Rendue par la Cour de cassation, troisième chambre civile, le 19 juin 2025, la décision casse un arrêt de la cour d’appel de Bordeaux du 26 octobre 2023. Le litige concerne des lots d’un immeuble soumis au statut de la copropriété, loués de manière répétée pour de courtes durées à une clientèle de passage. Une commune et un établissement public avaient saisi le président du tribunal judiciaire, statuant selon la procédure accélérée au fond, sur le fondement des articles L. 631-7 et L. 651-2 du code de la construction et de l’habitation, afin d’obtenir des amendes civiles pour changement d’usage.

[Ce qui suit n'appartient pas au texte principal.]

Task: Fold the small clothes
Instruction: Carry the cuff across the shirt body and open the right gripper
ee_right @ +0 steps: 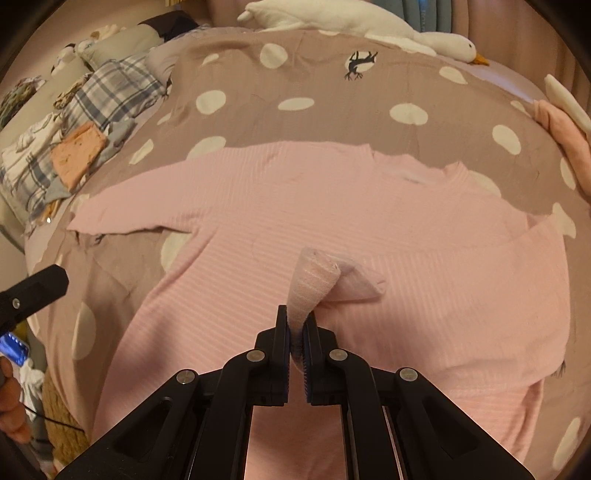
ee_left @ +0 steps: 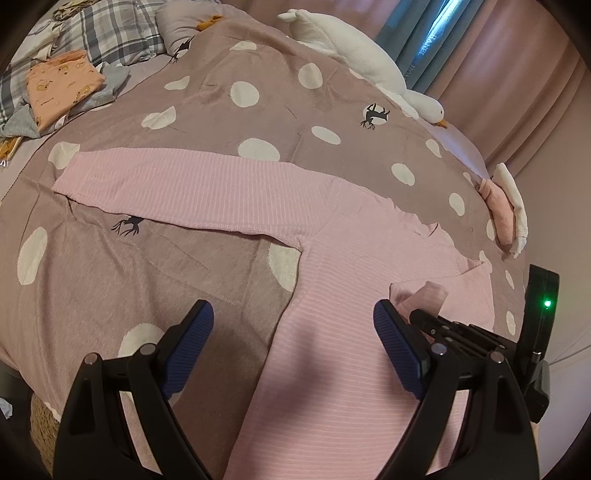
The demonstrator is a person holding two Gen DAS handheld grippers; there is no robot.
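You're working over a bed covered by a mauve blanket (ee_left: 207,122) with white dots and small deer prints; pink curtains (ee_left: 517,74) hang behind it. A white goose plush (ee_left: 354,48) lies along the far edge, and a folded orange garment (ee_left: 62,86) sits on a plaid pillow (ee_left: 110,29) at far left. The pink ribbed shirt (ee_left: 332,332) lies flat below you, one sleeve stretched out to the left. Your left hand-held gripper (ee_left: 293,339) hovers over its hem with jaws wide apart. Your right hand-held gripper (ee_right: 296,332) is clamped on the other sleeve's cuff (ee_right: 314,277), lifted above the shirt's body.
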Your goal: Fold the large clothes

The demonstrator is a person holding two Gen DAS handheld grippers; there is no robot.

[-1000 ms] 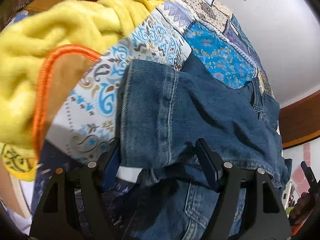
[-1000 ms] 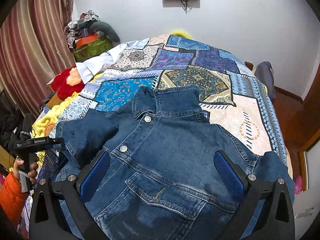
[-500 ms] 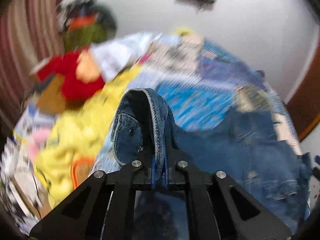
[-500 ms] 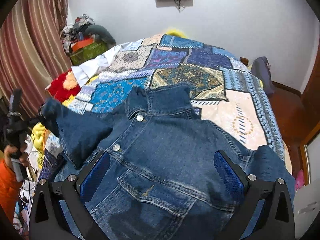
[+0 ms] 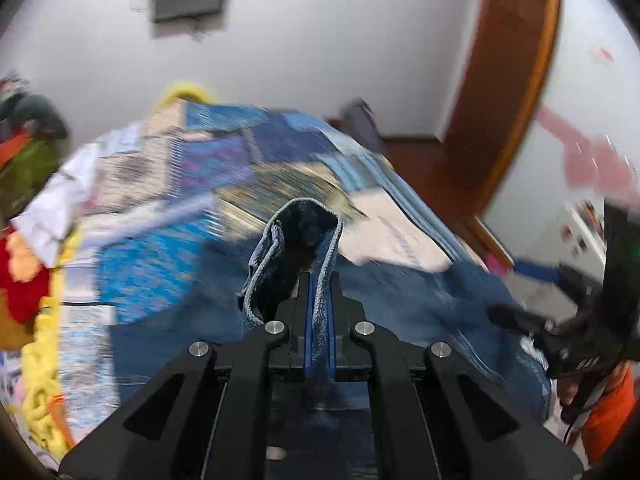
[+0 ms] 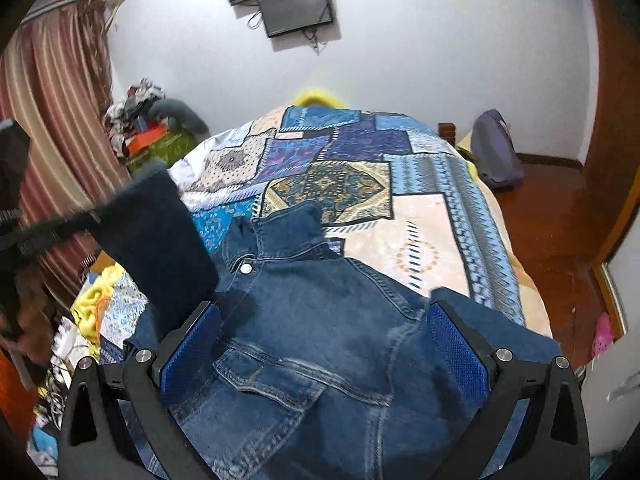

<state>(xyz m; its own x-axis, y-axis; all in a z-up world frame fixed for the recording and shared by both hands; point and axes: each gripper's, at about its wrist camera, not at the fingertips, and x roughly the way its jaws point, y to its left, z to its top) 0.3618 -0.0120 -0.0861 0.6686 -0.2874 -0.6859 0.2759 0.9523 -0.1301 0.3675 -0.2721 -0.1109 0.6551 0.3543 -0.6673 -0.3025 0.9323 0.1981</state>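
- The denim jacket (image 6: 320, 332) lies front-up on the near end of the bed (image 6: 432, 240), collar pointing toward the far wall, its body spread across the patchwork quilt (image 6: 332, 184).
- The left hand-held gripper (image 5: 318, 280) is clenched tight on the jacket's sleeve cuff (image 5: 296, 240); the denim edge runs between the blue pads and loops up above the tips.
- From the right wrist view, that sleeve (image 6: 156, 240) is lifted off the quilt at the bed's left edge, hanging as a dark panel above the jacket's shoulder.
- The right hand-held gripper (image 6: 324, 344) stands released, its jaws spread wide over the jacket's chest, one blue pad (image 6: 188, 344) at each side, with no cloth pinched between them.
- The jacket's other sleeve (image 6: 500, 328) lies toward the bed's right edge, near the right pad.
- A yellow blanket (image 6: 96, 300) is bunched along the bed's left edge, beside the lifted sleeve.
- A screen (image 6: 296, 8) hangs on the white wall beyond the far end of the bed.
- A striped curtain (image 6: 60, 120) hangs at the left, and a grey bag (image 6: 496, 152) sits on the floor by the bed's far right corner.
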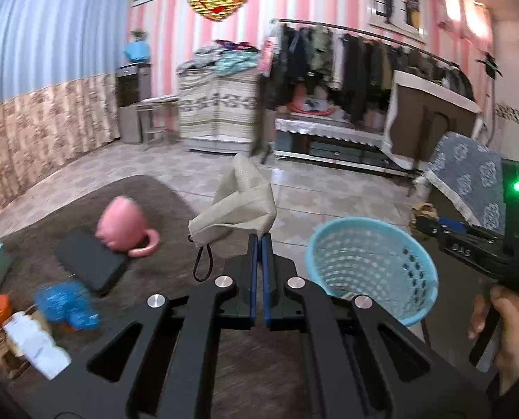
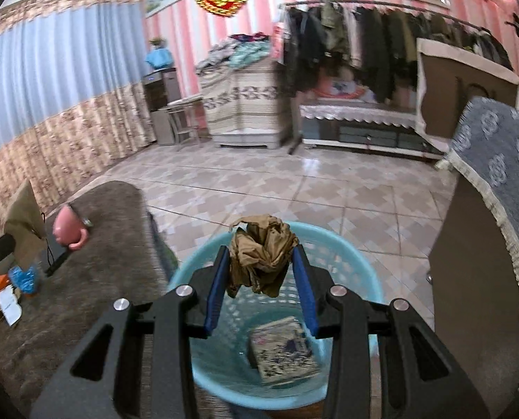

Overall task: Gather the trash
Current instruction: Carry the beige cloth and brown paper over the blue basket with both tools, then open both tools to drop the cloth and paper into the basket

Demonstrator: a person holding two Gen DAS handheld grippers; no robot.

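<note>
While the right gripper (image 2: 262,267) hangs over the blue basket (image 2: 350,262), its jaws are partly closed on a crumpled brown wrapper (image 2: 261,258), which sits above the basket's mouth. A printed carton (image 2: 283,351) lies at the basket's bottom. Beside the basket, the left gripper (image 1: 260,244) is fully closed, pinching a beige cloth pouch (image 1: 238,206) above the brown rug (image 1: 154,202).
</note>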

La procédure révèle deux points saillants. D’abord, l’établissement public, n’ayant pas été condamné et n’ayant formé aucune demande en appel, voit son pourvoi déclaré irrecevable faute d’intérêt. Ensuite, la cour d’appel avait rejeté les demandes de la commune, retenant que la seule déclaration H1 déposée après le 1er janvier 1970 ne pouvait établir l’usage d’habitation à la date de référence. La commune soutenait, au contraire, que l’usage au 1er janvier 1970 se prouve par tous moyens, y compris par les mentions d’une H1 postérieure, lorsque celles-ci permettent de remonter à l’état de l’immeuble à la date de référence.
La question de droit posée était précise: le juge peut‑il écarter, en raison de sa date ou de sa nature, une déclaration H1 produite pour établir l’usage d’un local au 1er janvier 1970, ou doit‑il en examiner les mentions pour apprécier sa valeur probante? La Cour de cassation répond par la négative à l’éviction automatique et censure le raisonnement des juges du fond, en relevant que « une déclaration H1 est susceptible, selon les mentions qu'elle comporte, d'établir la preuve de l'usage du bien à la date de référence, et [qu’]elle ne peut dès lors être écartée du seul fait de sa nature ou de sa date ». Elle ajoute que, la cour d’appel ayant statué par un « motif inopérant », elle « n'a pas donné de base légale à sa décision ». Le dispositif en tire toutes conséquences: « CASSE ET ANNULE, en toutes ses dispositions ». Cette clarification impose un examen concret et circonstancié des pièces probatoires relatives à l’usage de référence.